Annotated Bibliography

Robin Jarvis

Health Care Law
The University of Dayton School of Law
Spring 1997



This annotated bibliography examines some of the current issues facing minorities with HIV or AIDS. Although these articles are intended to give a broad view of the issues facing minorities, most of the attention of the articles focus on African-Americans and Hispanics because they are the fastest growing communities under attack by the AIDS virus. Most authors recognize that past discrimination against these groups contribute to the current lack of response of infected persons in these communities. The growth of the disease is so rapid that articles that made predictions just a few years ago have already come into existence. Several articles focus generally on HIV in minority communities. Other articles focus on the problems of child-bearing women with the disease. A few articles focus on children with the disease and one article focuses on the remedies available to those who has a client that has been discriminated against because of HIV or AIDS.
The following articles are included in this bibliography:
A Fatal Bias: AIDS And Minorities

Aids and the Right To Health Care

Aids And Discrimination In The United States: Reflections On The Nature Of Prejudice In A Virus

AIDS and Minorities

An Argument For The Inclusion Of Children Without Medicare

Burks v City of Philadelphia

Controlling HIV-Positive Women's Procreative Destiny: A Critical Equal Protection Analysis

Discrimination On The Basis Of HIV Infection: An Economics Analysis

Discrimination: The Difference With Aids

Distrust Stalls AIDS fight

Introduction To Symposium On AIDS and The Law

Legal Redress For Disability Discrimination: Bob, Carol, Ted And Alice Encounter Aids

Silence Equals Death: The Response To Aids Within Communities Of Color

The HIV-AIDS Epidemic And The Child Welfare System: Protecting The Rights Of Infants, Young Children, And Adolescents

Women And Aids --Racism, Sexism, And Classism


Lynda Richardson, Distrust Stalls AIDS fight, (History Makes Blacks Uneasy) Cincinnati Enquirer, May 4, 1997, at A18.

This article describes the suspicion of some African-Americans toward treatment of AIDS by protease inhibitors-the first class of drugs shown to reduce the level of the virus in some patients' blood levels-because of their belief that AIDS is a virus that "was hatched in a government laboratory in a plot to eliminate blacks". They believe that those who take protease inhibitors are guinea pigs for the government.
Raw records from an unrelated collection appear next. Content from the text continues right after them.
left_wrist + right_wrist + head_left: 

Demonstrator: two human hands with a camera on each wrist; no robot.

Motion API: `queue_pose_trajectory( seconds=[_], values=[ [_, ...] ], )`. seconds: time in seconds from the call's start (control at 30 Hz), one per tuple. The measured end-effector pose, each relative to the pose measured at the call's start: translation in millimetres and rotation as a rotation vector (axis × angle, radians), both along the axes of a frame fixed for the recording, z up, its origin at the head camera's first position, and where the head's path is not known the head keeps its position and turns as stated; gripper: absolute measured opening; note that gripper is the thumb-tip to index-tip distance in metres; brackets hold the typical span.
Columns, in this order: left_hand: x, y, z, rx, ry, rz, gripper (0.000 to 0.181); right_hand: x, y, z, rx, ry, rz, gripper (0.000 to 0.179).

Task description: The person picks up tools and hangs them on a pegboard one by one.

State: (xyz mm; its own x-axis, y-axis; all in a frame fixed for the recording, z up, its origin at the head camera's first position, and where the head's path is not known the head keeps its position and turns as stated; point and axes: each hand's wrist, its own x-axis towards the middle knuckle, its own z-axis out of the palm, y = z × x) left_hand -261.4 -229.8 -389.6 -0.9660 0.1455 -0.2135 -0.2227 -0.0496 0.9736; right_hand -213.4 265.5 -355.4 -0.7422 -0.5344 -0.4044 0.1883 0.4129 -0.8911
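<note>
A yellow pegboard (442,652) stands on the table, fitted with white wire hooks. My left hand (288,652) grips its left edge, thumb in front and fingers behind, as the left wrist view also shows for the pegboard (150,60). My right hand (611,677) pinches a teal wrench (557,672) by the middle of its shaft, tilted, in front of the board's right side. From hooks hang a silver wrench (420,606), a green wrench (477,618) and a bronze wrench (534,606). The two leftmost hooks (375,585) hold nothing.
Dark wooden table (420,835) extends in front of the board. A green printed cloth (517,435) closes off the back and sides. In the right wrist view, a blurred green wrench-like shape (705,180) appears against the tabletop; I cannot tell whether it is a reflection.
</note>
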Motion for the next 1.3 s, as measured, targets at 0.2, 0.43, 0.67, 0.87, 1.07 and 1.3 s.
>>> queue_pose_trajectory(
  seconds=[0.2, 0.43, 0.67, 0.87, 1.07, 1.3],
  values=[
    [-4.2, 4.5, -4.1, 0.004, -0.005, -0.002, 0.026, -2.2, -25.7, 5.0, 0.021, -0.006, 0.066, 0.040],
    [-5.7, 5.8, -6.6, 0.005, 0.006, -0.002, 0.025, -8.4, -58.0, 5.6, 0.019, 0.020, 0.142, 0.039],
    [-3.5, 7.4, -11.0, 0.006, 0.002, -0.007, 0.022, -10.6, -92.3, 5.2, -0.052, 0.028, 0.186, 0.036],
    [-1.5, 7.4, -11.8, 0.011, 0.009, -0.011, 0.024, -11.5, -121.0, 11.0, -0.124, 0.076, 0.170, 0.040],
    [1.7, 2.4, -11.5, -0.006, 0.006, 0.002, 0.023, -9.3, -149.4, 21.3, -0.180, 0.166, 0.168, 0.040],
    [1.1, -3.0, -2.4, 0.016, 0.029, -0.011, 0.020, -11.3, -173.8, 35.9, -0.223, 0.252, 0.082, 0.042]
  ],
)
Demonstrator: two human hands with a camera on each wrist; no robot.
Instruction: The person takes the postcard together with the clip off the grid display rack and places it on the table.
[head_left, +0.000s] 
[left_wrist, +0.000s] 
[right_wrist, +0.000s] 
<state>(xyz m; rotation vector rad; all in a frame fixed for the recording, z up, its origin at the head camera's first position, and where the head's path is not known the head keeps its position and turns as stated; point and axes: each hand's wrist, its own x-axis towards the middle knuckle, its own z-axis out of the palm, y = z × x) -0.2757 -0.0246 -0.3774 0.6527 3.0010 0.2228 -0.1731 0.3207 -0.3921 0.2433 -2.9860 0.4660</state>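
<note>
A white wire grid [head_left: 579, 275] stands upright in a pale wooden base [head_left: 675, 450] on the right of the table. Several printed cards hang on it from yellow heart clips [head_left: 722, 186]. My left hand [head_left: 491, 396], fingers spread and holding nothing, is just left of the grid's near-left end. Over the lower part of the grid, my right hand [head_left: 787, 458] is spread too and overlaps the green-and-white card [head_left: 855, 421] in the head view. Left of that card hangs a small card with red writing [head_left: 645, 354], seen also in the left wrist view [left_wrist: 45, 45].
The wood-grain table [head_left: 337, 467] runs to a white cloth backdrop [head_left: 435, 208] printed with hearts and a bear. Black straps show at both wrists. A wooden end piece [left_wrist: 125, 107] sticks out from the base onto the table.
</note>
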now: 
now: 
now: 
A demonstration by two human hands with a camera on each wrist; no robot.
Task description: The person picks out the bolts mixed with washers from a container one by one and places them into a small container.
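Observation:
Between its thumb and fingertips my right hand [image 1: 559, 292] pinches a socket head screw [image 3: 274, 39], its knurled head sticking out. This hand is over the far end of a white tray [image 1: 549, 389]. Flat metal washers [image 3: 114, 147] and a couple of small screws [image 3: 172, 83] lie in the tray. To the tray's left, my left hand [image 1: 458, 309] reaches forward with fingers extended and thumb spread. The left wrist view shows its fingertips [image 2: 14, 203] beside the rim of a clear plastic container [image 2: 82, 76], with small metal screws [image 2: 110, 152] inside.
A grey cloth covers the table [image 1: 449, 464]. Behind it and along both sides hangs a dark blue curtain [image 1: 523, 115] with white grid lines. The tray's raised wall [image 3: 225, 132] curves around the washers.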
The suspicion is one that is rooted from The Tuskegee syphilis study of 1932 to 1972 in which the black men who had the disease were monitored by the government but were not treated after penicillin became available in the 1940's. These suspicions may ultimately lead to many unnecessary deaths since the black community is one of the populations with disproportionate HIV and AIDS. According to the article, the National Association of People with AIDS, the Congressional Black Caucus and other groups are urging the federal government to publicly apologize for the Tuskegee experiment in hopes that it will counter those existing attitudes that interfere with the current treatment of AIDS. [Back

AIDS and Minorities, Austin American-Statesman, August 13, 1996, at A8.

This author briefly examines the growth of AIDS in the Hispanic and African American community and past ineffective methods of reaching these communities. The author also discusses the streams of revenue for AIDS dollars which are said to flow in two directions: revenue for direct services such as medical cost and revenue for preventive measures which covers education and outreach projects. It tells of guidelines or lack thereof for obtaining money from the Centers for Disease Control and Prevention. It proffers reasons why these communities have not accepted the message of AIDS. The author states that denial, the myth of AIDS as a gay man's disease and moral arguments have prevented communities, as well as government agencies, from preventing the spread of the disease. [Back

Burks v City of Philadelphia, 950 F. Supp. 678 (E.D. Penn. 1997)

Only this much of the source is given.